= Joint All-Domain Command and Control =

U.S. defense initiative to connect armed forces sensors into a unified network

Joint All-Domain Command and Control, or JADC2, is a concept in active development by the United States Department of Defense to link sensors from all branches of the United States Armed Forces into a unified network powered by artificial intelligence.

Each branch of the United States Armed Forces has its own initiative that contributes directly to JADC2; The Army has Project Convergence, the Navy has Project Overmatch, the Air Force has the Advanced Battle Management System (ABMS), and the Space Force has the National Defense Space Architecture (NDSA) currently being developed by the Space Development Agency.

One primary application of JADC2 is a call for fire (CFF) request.
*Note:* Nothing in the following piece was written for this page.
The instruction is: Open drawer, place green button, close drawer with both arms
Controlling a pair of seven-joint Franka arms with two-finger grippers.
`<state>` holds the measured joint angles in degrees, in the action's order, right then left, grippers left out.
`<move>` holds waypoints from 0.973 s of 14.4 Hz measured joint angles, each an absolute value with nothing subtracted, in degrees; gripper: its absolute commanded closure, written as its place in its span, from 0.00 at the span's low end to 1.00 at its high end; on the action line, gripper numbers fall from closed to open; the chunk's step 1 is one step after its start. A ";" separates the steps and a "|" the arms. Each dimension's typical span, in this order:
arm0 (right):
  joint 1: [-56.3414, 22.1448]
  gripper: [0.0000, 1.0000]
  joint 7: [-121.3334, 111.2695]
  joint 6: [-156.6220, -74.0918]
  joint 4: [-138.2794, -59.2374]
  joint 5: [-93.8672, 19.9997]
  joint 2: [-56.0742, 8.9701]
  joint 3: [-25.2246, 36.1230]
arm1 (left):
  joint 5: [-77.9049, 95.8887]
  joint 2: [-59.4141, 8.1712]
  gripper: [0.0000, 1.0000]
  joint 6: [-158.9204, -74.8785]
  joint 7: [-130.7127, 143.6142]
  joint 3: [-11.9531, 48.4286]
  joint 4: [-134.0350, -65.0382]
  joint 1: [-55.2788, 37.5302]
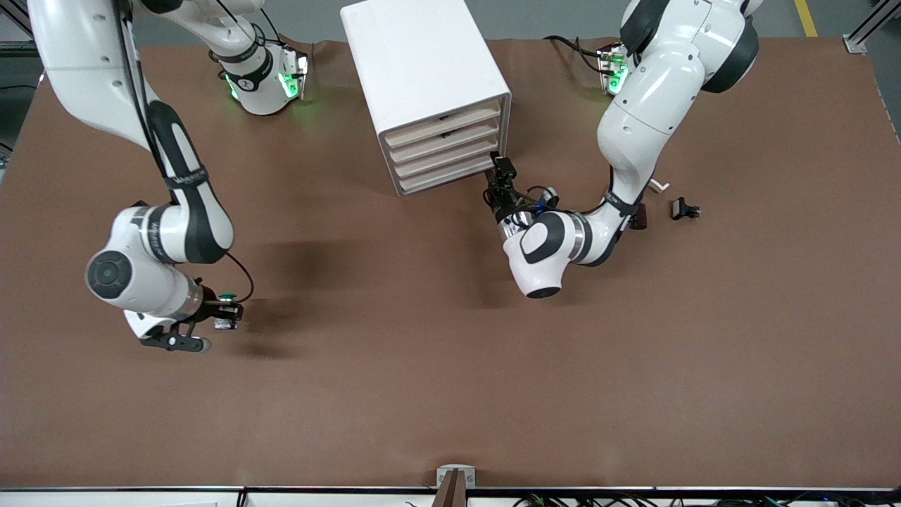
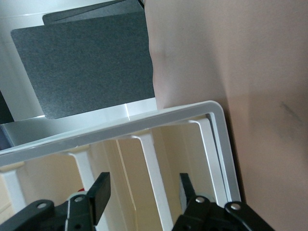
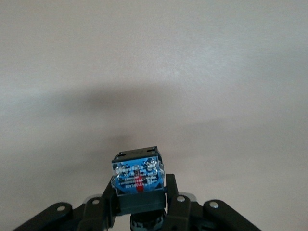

Combined JADC2 was prepared for deployment, pending Congressional approval of FY2024 funding.

== Experimentation ==

The DoD has held at least two critical JADC2 exercises. The first demonstration of ABMS during an exercise in Florida in December 2019 centered on simulated threats posed by cruise missiles. Air Force and Navy aircraft (including F-22 and F-35 fighter jets), a Navy destroyer, an Army Sentinel radar system, a mobile artillery system, as well as commercial space and ground sensors, demonstrated their ability to collect, analyze, and share data in real-time to provide a more comprehensive picture of the operating environment. For more information, see JADC2 at the Army's Project Convergence experiments

In July 2020, the Department of Defense carried out a second test of the JADC2 system. During this exercise, Air Force planes communicated with naval vessels stationed in the Black Sea. Additionally, special operations personnel from eight other NATO nations and a simulated environment collaborated to deter a possible attack from Russia.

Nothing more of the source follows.